The Hancock-Henderson Quill, Inc.



The Wisdom Of Barnyard Bruke: "Spring hailstorms, st. patrick's day and burglars."

Greetings to everyone in western Illinois. I'm a hope'n ya all remembered to turn your clocks forward properly last weekend and have adjusted to the new time by now.

Guess what? The first day of spring is next Tuesday, March 20. It shore seems we had us a short winter this time around as opposed to fast winter when the snow came so frequently. St. Patricks Day is next Saturday and what better time is there than on that day to find a good supply of cornbeef and cabbage. Ummm, ummm, ummm, I just love it. The only thing better would be sauerkraut and wieners!

With spring come'n round the corner I'm reminded that "despite man's sophistication and artistic accomplishments, he still owes his very existence to six inches of topsoil and the fact it rains. Thank goodness for the farmers and their diligence in our community.

I once knew of two men who farmed across the way from each other. Jim was an atheist and Hank was a believer. Whenever they gathered together Jim was exceedingly aggressive at complaining and Hank was joyful and thankful.

A hailstorm came thru one August afternoon and destroyed most of Hank's corn and soybeans. It did not touch Jim's crops. He remained unscathed and received the benefit of the refresh'n rain his crops needed late that dry August". Yet, he complained he could have used more.

When they next met, Hank was smile'n and seemed to be in a contented mood. Ole Jim was shocked and bewildered. In fact he was prepared to do a parcel of complain'n on Hanks behalf. In his confused state Jim asked Hank "what have ya to be happy about? The hail all but ruined all your crops".

Well, Ole Hank straightened up, right smart as best he could, inspite of his bent over body from years of hard farm work and advanced stages of arthritis and replied, "The crops I planted belonged to the Lord. If'n he wanted hail on his crops, it's really none of my business. Who am I to question his management".

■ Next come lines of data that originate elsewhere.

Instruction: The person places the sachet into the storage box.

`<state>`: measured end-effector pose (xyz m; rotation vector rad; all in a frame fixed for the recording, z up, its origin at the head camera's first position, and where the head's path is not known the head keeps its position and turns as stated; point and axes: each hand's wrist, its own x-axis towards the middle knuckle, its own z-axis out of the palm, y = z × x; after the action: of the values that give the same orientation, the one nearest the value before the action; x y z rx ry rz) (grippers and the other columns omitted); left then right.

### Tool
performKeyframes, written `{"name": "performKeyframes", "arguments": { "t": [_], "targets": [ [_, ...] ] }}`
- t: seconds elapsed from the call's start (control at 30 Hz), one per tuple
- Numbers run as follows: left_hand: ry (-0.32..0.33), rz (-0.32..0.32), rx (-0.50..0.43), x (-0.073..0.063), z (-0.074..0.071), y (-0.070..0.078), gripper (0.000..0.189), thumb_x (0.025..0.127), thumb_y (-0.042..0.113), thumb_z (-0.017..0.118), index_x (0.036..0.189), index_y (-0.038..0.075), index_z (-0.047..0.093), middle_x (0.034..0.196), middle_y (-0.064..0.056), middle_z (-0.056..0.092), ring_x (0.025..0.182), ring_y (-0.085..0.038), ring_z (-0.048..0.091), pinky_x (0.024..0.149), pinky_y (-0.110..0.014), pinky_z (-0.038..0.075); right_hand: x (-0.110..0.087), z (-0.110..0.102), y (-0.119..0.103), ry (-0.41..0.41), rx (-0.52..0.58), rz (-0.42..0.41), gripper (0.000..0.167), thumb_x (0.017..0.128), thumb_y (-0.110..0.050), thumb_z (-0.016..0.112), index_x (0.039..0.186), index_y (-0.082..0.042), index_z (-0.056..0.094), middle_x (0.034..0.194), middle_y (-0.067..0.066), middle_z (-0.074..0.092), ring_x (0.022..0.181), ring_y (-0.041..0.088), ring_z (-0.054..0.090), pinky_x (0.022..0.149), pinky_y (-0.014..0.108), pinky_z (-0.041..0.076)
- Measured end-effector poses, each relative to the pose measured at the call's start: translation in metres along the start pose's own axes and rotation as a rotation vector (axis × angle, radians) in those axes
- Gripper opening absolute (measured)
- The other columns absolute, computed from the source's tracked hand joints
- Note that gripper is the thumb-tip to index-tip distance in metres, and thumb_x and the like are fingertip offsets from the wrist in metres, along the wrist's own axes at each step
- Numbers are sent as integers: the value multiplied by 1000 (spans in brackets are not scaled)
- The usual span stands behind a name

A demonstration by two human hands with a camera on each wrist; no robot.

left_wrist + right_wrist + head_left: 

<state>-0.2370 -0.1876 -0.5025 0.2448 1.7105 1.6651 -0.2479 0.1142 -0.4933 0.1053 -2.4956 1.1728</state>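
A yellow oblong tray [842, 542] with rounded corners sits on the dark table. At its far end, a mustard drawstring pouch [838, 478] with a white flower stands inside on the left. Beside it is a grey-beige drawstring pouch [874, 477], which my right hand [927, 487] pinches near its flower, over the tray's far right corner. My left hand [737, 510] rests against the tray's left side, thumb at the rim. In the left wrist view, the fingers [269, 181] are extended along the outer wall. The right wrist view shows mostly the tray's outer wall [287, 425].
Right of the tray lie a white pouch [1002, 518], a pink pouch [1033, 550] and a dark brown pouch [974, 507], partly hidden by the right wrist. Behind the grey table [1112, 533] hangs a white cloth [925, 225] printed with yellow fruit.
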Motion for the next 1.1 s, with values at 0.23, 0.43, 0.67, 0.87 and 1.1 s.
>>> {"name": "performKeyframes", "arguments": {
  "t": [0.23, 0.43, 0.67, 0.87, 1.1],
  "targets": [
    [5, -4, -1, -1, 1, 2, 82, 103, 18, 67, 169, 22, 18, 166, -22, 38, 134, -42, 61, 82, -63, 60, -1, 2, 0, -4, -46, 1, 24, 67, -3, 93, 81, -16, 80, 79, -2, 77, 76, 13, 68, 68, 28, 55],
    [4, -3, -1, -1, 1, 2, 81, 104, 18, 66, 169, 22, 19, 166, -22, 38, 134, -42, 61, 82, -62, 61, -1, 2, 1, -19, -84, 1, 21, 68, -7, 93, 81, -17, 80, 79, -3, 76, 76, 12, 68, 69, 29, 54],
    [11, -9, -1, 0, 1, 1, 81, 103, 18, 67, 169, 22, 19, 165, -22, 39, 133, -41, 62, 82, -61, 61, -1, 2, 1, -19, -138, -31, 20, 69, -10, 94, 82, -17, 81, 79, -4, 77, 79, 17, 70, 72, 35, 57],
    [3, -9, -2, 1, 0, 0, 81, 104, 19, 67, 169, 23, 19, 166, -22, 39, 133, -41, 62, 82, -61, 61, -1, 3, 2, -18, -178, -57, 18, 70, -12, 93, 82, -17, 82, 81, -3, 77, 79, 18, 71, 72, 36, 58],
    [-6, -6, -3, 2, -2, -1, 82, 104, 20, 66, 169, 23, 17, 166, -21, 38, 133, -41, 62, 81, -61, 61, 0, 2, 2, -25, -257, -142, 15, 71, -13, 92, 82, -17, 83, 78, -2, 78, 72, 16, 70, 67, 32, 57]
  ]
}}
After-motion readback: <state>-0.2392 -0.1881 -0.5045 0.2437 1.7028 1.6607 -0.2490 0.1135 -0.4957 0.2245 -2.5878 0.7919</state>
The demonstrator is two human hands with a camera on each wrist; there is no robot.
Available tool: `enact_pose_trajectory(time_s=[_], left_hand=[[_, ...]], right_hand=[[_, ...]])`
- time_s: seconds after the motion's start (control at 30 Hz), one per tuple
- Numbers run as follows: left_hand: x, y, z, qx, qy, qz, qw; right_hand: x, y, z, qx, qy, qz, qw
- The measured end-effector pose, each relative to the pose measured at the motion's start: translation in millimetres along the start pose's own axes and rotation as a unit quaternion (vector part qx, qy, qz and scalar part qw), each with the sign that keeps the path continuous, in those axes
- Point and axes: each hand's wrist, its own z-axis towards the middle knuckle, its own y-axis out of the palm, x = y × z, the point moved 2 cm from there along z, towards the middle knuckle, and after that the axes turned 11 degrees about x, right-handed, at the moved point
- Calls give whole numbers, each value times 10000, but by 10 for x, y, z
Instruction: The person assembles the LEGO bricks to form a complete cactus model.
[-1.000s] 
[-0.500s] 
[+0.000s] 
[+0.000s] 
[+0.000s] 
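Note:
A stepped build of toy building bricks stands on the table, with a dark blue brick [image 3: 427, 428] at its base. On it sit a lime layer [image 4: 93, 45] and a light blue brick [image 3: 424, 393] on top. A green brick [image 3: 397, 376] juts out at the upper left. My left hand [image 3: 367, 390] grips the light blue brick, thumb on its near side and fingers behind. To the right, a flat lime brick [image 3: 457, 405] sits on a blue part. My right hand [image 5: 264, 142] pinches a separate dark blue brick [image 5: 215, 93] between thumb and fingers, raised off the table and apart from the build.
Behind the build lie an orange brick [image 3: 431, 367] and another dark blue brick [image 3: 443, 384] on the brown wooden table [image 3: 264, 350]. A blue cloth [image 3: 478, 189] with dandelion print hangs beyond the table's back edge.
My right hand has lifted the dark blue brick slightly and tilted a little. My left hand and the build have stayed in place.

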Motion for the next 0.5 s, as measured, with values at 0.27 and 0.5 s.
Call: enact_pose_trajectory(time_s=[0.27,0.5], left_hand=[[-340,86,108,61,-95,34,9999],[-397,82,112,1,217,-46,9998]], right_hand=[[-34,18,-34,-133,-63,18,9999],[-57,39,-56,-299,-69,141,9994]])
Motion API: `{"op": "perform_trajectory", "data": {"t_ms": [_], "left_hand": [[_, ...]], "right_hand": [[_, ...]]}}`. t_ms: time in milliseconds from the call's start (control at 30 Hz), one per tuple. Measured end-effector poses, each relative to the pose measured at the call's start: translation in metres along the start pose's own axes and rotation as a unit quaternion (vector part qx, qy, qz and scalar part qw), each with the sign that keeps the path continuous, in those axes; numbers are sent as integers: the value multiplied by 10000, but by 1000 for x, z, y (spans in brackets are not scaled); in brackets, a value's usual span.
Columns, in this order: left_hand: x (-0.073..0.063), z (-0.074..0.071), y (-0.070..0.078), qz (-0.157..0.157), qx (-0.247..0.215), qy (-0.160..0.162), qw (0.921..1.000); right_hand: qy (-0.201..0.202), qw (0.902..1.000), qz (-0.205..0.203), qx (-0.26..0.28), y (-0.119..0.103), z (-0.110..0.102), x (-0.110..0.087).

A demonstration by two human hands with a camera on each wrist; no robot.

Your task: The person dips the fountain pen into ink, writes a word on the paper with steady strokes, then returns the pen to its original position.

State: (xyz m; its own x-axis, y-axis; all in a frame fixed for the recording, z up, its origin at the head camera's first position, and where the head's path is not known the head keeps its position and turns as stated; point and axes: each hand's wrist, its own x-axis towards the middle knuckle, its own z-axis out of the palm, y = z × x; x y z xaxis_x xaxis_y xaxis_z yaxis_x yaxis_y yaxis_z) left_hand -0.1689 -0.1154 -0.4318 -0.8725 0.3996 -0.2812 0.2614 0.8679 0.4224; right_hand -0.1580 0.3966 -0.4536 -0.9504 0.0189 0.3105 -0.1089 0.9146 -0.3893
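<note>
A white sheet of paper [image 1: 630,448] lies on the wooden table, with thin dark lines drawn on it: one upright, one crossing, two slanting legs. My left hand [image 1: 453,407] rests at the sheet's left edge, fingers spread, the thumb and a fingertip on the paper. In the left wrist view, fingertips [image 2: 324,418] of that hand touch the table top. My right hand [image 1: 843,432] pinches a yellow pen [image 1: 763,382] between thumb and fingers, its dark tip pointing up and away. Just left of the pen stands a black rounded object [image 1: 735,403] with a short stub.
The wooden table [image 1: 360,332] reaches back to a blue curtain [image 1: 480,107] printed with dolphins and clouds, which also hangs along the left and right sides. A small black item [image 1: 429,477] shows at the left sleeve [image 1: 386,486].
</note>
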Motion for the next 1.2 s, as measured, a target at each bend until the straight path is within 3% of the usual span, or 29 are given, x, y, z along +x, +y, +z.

His attitude brings to mind an old statement me paw taught us boys years ago. He drilled into our minds that "It is not the greatness of our troubles, but the littleness of our spirit that makes us complain". I reckon this day and age it's a good piece of advice to keep forward in our mind set.

Sandy Bob shared with us boys the other day, "How to call the police when ya are old and don't move fast anymore". It was most fitt'n it seems fer all of us fellers gett'n along in years.

George Phillips, an elderly retired farmer live'n in the "Big City", was go'in up to bed, when his wife, Bertha, told him that he'd left the light on in the garden shed, which she could see from the bedroom window.

George opened the back door to go turn off the light, but he saw that there were burglar hooligans in the shed load'n up and steal'n things. He quickly grabbed his cell phone and called the police. The dispatcher asked, "Is someone in your house?"

He urgently responded, "No", "but some fellers of mean look'n character are a break'n into my garden shed and cart'n off my valuable tools".

The police dispatcher casually responded, "All patrols are busy. You should lock your doors and an officer will be along when one is available". George replied "Okay". He hung up the phone and counted to 30. Then he phoned the police again.

"Hello", he said,"I just called you a few seconds ago because there were people stealing things from my shed. Well, you don't have to worry about them now. because I just shot two of them with my ole 10 gauge double barrel shotgun and killed em both, the dogs are eat'n on them right now," and he hung up.

Within five minutes, six police cars, a SWAT team, a helicopter, two fire trucks, a paramedic, an ambulance and an armed officer on a high speed Kawasaki 4-wheeler, with an assault weapon strapped across the front loaded down with "00" buckshot and tear gas canisters, showed up at the Philips' residence. They immediately caught the shocked burglars red-handed. One burglar complained to the other that he was informed that police normally were slow to respond in that neighborhood and as a result, criminals were successful many times in the past.

One of the policemen said to George, "I thought you said that you'd shot them!" George replied, "I thought you said there was nobody available!"

Sandy Bob claims this is a true story. Well, true or not, I guess the moral of the story is, "Don't mess with old people"! Especially if'n they is retired farmer folk.

I'm gonna have to dwell on the whole matter fer a spell. In the meantime I'll share a bit of wisdom with youn's from Oscar Wilde:

"Imagination is a quality given a man to compensate him for what he is not. A sense of humor was provided to console him for what he is."

Take it easy on St. Patrick's Day and keep in mind that it was his faith in God and Jesus Christ that made him famous."Worship is one thing, and entertainment is another. It is dangerous business to play lightly with holy things, to tickle the senses in place of calling men to bend their knees and bow their heads in faith and repentance".

See ya in church next Sunday and bring a neighbor or kin some joy throughout the week by a personal visit or phone call. It'll brighten the day for both of you'ns. If'n not, we'll shore enough think it should have.I'm a hope'n everyone has a good week a come'n up.